# Exercise objective
Pick out each line in these entries that contains the string "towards".

# Data
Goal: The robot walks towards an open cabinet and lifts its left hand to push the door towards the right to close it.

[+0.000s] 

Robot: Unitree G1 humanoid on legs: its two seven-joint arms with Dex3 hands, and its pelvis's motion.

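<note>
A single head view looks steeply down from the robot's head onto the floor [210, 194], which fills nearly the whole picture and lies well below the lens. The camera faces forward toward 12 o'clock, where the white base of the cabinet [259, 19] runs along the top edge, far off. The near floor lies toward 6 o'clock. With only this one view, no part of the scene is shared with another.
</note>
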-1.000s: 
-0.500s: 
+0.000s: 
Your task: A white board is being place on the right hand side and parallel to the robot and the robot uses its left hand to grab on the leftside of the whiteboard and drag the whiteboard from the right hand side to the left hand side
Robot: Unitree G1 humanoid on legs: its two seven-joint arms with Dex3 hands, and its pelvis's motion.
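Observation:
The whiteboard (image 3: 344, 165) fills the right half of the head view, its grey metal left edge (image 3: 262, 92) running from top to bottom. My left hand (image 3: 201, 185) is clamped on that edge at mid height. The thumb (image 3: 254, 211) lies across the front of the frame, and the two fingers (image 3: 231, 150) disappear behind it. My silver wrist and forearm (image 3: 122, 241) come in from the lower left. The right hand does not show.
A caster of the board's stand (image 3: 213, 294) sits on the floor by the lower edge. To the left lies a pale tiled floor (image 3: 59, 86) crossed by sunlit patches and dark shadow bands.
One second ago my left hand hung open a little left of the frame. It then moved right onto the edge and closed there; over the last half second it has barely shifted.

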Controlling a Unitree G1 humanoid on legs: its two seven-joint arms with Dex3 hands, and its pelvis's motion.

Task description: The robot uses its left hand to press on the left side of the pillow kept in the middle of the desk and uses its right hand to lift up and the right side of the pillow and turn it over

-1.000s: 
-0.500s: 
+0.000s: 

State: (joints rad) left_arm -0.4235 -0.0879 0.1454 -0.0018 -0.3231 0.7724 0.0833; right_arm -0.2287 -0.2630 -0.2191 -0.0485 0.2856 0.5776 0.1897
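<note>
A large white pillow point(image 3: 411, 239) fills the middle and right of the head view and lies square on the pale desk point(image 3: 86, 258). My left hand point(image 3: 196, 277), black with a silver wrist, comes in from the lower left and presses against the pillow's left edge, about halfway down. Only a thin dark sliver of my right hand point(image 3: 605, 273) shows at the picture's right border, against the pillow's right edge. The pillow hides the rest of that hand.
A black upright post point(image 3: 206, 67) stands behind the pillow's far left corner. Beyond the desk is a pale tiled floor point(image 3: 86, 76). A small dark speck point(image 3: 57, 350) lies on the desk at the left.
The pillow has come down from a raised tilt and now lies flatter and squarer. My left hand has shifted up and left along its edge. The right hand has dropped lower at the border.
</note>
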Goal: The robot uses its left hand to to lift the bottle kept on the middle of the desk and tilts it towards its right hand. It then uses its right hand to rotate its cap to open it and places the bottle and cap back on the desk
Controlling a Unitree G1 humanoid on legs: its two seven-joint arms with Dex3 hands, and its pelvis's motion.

# Exercise solution
Goal: The robot walks towards an open cabinet and lifts its left hand to push the door towards the right to close it.
Goal: The robot uses its left hand to to lift the bottle kept on the middle of the desk and tilts it towards its right hand. It then uses its right hand to rotate its cap to open it and places the bottle and cap back on the desk

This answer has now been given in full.